Exposição: “Memórias de Ferro – A Fábrica Ipanema”
A área onde está localizada a Floresta Nacional de Ipanema, em Iperó (SP), é hoje uma Unidade de Conservação Federal administrada pelo Instituto Chico Mendes de Conservação da Biodiversidade (ICMBio). Seu objetivo é proteger, conservar e restaurar o Morro Araçoiaba e seus ambientes associados — os remanescentes de Mata Atlântica e Cerrado paulista — bem como seus atributos naturais, históricos e culturais.

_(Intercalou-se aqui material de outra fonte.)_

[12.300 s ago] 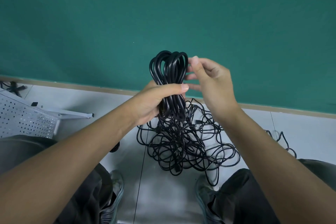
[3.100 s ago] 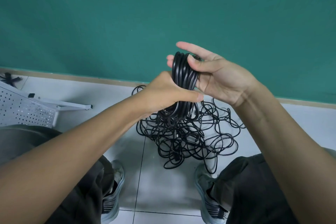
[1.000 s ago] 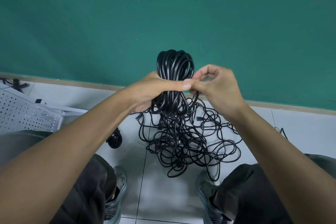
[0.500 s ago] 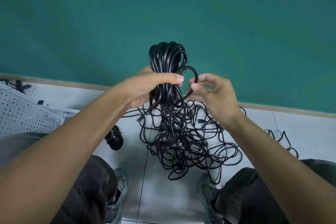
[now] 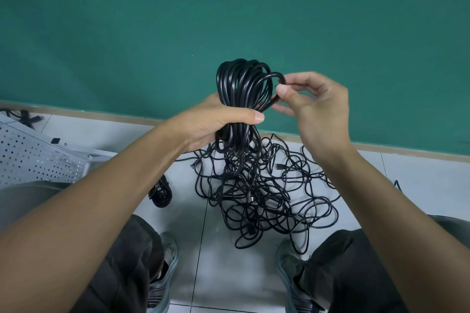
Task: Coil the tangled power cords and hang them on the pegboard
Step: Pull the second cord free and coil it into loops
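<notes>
Black cord fills the middle of the frame — a bundle of coiled loops stands upright in the left hand, whose fingers and thumb are wrapped round its waist. The right hand, just to the right of it, pinches a single outer loop between thumb and fingertips at the bundle's upper right edge, the other fingers loosely curled. Below the left hand the strands drop straight into a tangled heap of cords spread over the pale tiled floor, between the person's two shoes. A smaller coiled cord lies on the floor just left of the heap, partly hidden behind the left forearm. At the left edge of the frame a white pegboard lies tilted — more black cord shows beyond it, near the skirting. A green wall takes up the whole upper half, and dark trouser legs fill the lower corners.
</notes>
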The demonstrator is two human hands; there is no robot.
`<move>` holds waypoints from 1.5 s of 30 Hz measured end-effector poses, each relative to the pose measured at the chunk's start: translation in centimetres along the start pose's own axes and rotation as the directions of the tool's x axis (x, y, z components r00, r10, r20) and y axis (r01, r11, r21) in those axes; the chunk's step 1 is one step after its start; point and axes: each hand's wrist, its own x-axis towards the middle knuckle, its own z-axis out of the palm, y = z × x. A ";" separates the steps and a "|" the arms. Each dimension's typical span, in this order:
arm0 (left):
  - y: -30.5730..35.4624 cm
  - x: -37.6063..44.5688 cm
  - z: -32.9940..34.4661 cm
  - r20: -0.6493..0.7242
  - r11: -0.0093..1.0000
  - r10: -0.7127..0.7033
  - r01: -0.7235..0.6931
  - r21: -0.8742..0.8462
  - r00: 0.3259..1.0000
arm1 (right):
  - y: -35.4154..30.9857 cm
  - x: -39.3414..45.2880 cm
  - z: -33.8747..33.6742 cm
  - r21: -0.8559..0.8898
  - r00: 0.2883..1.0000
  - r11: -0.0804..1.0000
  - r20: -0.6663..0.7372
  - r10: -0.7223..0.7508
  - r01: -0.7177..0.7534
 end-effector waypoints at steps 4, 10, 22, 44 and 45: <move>0.3 -0.2 0.3 0.055 0.997 0.043 -0.046 0.055 0.998 | 0.1 0.4 -0.1 0.050 0.998 0.997 -0.006 0.055 -0.054; 0.4 -0.5 0.3 0.068 0.990 0.119 -0.123 0.064 0.991 | 0.3 0.4 0.1 0.091 0.994 0.991 0.065 0.091 -0.096; 0.4 -0.6 1.0 -0.003 0.989 0.002 -0.002 -0.150 1.000 | 0.8 -0.6 0.2 -0.185 0.970 0.979 0.206 0.128 -0.090; -0.4 1.5 -2.2 -0.611 0.978 0.096 -0.190 -0.091 0.785 | 1.0 -3.3 1.5 -0.212 0.782 0.960 0.561 0.272 -0.182; -0.5 1.5 -2.0 -0.579 0.982 0.120 -0.184 -0.053 0.807 | 0.8 -2.9 1.1 -0.190 0.805 0.967 0.539 0.248 -0.170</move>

No local estão os vestígios de um dos primeiros complexos industriais de produção de ferro a funcionar no Brasil: a Real Fábrica de Ferro de Ipanema. Suas antigas construções, hoje integradas à paisagem e imbricadas à vegetação, acumulam camadas de memória.
As relações entre a fábrica, o Morro Araçoiaba e a floresta remontam ao século XIX. Desde sua fundação, o complexo industrial foi continuamente abastecido com os minérios do morro e com o carvão vegetal das matas do entorno, utilizados na produção de ferro. Duas das três cruzes fundidas na primeira corrida do ferro, realizada em 1818, ainda permanecem no local, incorporadas à paisagem.
A Real Fábrica de Ipanema foi oficialmente fundada em 1810, pouco após a transferência da corte portuguesa para o Brasil, em 1808, como parte de um projeto para desenvolver a indústria nacional. Ao longo do tempo, o empreendimento passou por transições, diferentes gestões e sucessivas transformações, refletindo os diversos interesses e projetos voltados à industrialização do país e à produção do ferro — metal visto naquele momento como estratégico e associado à modernidade.
O primeiro diretor foi o sueco Carl Gustav Hedberg, responsável pelas instalações iniciais do complexo industrial, com destaque para a construção da barragem no rio Ipanema, que fornecia energia para o funcionamento do maquinário da fábrica. Sob a direção de Varnhagen, foram construídos dois altos-fornos, considerados marcos da siderurgia nacional. Desses fornos saíram muitos artigos necessários ao Brasil do século XIX, como panelas, gradis, escadas, bem como maquinário para engenhos de açúcar — especialmente durante a gestão do engenheiro João Bloem. Outro alto-forno seria instalado já no final do século XIX, sob a gestão do engenheiro Joaquim Souza Mursa.
Parte da infraestrutura desse complexo industrial e de suas tecnologias encontra-se preservada em Ipanema, tornando-a um importante patrimônio da história e da indústria do Brasil.
O pintor francês Jean-Baptiste Debret retratou a fábrica em uma de suas aquarelas, de 1827. Do mesmo modo, o fotógrafo de origem polonesa Julio Durski realizou uma série de imagens que registraram a fábrica no final do século XIX. Esses são alguns exemplos da iconografia produzida sobre o local que, junto com outras documentações e os estudos que vem sendo realizados sobre Ipanema, revelam diferentes aspectos da sua trajetória e das interlocuções com a história do Brasil.
Durante mais de um século, a fábrica operou de forma intermitente, atravessando os períodos colonial, imperial e republicano, até encerrar definitivamente suas atividades em 1912. Produziu ferro-gusa, barras, ferramentas, utensílios, peças militares, componentes industriais, entre outros objetos e materiais.
Hoje, em Ipanema, ainda permanecem alguns dos artefatos produzidos ao longo da trajetória da fábrica. São objetos que refletem os distintos momentos e desafios enfrentados pelo empreendimento. No ferro, permanecem as marcas do tempo. Material forte e resistente, o ferro transforma-se ao interagir com o ar, a umidade e o solo. Forjado pelas ações do tempo e pela natureza, adquire diferentes colorações, cria fissuras, forma sedimentos — constrói camadas de memória.